Azure / azureml-sdk-for-r

Azure Machine Learning SDK for R
https://azure.github.io/azureml-sdk-for-r/
Other
104 stars 40 forks source link

pip version cannot be set to 20.1.1 to mitigate ruamel issue as described in trouble shooting guide #408

Closed robert4os closed 3 years ago

robert4os commented 3 years ago

Describe the bug

Hi,

in an attempt to mitigate the 'No module named ruamel' issue, I am trying to specify the pip version to 20.1.1

I do this following the trouble shooting guide at: https://azure.github.io/azureml-sdk-for-r/articles/troubleshooting.html#modulenotfounderror-no-module-named-ruamel

env <- r_environment(name = "my-env")
env$python$conda_dependencies$add_conda_package('pip==20.1.1')

The run information shows the correct use of this environment and its correct setup.... However, the pip version in the actual environment is not 20.1.1 but higher.

I can check this from within my estimator with: system('pip --version') pip 20.3.3 from /opt/miniconda/lib/python3.7/site-packages/pip (python 3.7) And of course I still encounter the ruamel issue.

Thank you and best regards, Robert

To Reproduce

Try specifying the pip version.

env <- r_environment(name = "my-env")
env$python$conda_dependencies$add_conda_package('pip==20.1.1')

Check actual pip version: system('pip --version')

Steps to reproduce the behavior:

Expected behavior

Specified pip version should be installed and used.

robert4os commented 3 years ago

Workaround:

I have noticed that the environment created by r_environment sets the 'baseDockerfile' to:

"FROM mcr.microsoft.com/azureml/base:openmpi3.1.2-ubuntu16.04\nRUN conda install -c r -y r-essentials=3.6.0 r-reticulate rpy2 r-remotes r-e1071 r-optparse && conda clean -ay && pip install --no-cache-dir azureml-defaults\nENV TAR=\"/bin/tar\"\nRUN R -e \"remotes::install_cran('azuremlsdk', repos = 'https://cloud.r-project.org/', upgrade = FALSE)\"\n"

See screenshot too: image

By overwriting the baseDockerfile with a command that also installs pip=20.1.1 I was able to work around the problem:

r_env <- r_environment(name = "basic_env")
r_env$docker$base_dockerfile="FROM mcr.microsoft.com/azureml/base:openmpi3.1.2-ubuntu16.04\nRUN conda install -c r -y pip=20.1.1 r-essentials=3.6.0 r-reticulate rpy2 r-remotes r-e1071 r-optparse && conda clean -ay && pip install --no-cache-dir azureml-defaults\nENV TAR=\"/bin/tar\"\nRUN R -e \"remotes::install_cran('azuremlsdk', repos = 'https://cloud.r-project.org/', upgrade = FALSE)\"\n"

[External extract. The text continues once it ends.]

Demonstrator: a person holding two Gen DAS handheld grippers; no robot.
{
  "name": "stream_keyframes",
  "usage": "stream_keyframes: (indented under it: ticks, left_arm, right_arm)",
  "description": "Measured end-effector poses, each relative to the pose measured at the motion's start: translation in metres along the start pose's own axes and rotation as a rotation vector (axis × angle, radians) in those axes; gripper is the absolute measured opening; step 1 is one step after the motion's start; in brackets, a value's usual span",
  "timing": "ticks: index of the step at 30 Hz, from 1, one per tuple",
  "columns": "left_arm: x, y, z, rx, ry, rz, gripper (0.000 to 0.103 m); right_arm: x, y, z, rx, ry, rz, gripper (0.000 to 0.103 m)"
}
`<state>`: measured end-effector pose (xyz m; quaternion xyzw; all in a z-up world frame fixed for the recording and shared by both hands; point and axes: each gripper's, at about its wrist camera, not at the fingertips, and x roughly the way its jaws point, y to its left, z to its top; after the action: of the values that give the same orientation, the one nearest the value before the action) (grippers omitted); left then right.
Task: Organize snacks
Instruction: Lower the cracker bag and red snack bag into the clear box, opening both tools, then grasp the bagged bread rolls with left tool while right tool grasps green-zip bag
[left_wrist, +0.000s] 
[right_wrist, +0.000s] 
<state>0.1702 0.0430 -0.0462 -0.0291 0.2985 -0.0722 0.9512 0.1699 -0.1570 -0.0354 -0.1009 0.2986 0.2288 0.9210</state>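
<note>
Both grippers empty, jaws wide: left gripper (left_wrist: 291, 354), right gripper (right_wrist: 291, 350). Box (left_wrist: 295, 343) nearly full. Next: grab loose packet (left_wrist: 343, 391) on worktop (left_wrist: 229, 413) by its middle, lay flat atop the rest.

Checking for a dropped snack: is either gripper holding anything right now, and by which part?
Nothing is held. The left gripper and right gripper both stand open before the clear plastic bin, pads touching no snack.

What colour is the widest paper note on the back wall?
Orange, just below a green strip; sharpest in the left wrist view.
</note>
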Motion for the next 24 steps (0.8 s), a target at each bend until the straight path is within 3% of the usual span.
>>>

This will then install the desired pip version, instead of the latest.

e.g. it states in 20_image_build_log.txt: pip: 10.0.1-py37_0 --> 20.1.1-py37_1

diondrapeck commented 3 years ago

@robert4os Thank you so much for finding and sharing this workaround. We will update the troubleshooting guide to include your solution as well.

cc: @mx-iao